Much of the discussion referred to Peter Orszag, President Obama’s selection as budget director. Orszag had previously served a term as director of the Congressional Budget Office, during which he “devoted himself to studying health care, believing that it was far more important to the future of the budget than any other issue in front of Congress.”

When dealing with this topic in past speeches and statements, Orszag has focused on the variation is Medicare spending by region. It seems that expenditures in some areas, like Southern New Jersey and Texas, are much higher than in areas like Minnesota, New Mexico and Virginia. No explanation can be found other than the way doctors practice medicine. Patients in the high spending areas aren’t sicker, don’t do better, and, in fact, may do somewhat worse due to the risks involved in invasive care.

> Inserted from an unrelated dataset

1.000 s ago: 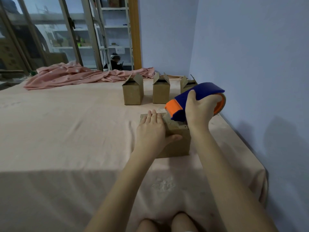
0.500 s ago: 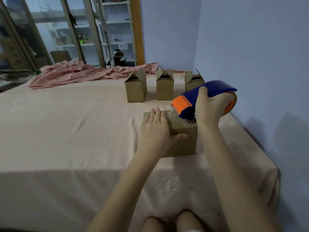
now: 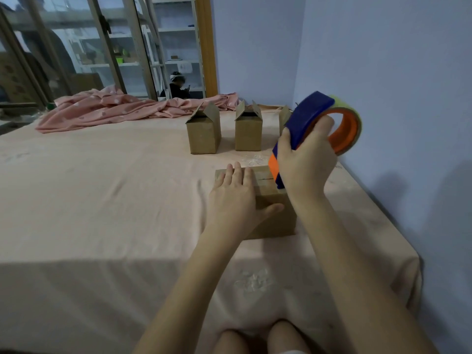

The first step Orszag proposes is the electronic medical record, for which money has been included in the administration’s stimulus bill. The idea is that standard electronic medical records would make it possible for Medicare to discourage unnecessary care by not paying for it.

In other words, Medicare would refuse to pay for tests and treatments that it considered to be unnecessary. As the article recognized, that would not be popular among doctors and patients who believed otherwise.

The reluctance of politicians to make their constituents unhappy would pose a serious, possibly fatal, barrier to carrying out Orszag’s idea. For that reason some other approach may need to be found.

But it all supports the notion that President Obama may be serious about the cost issue.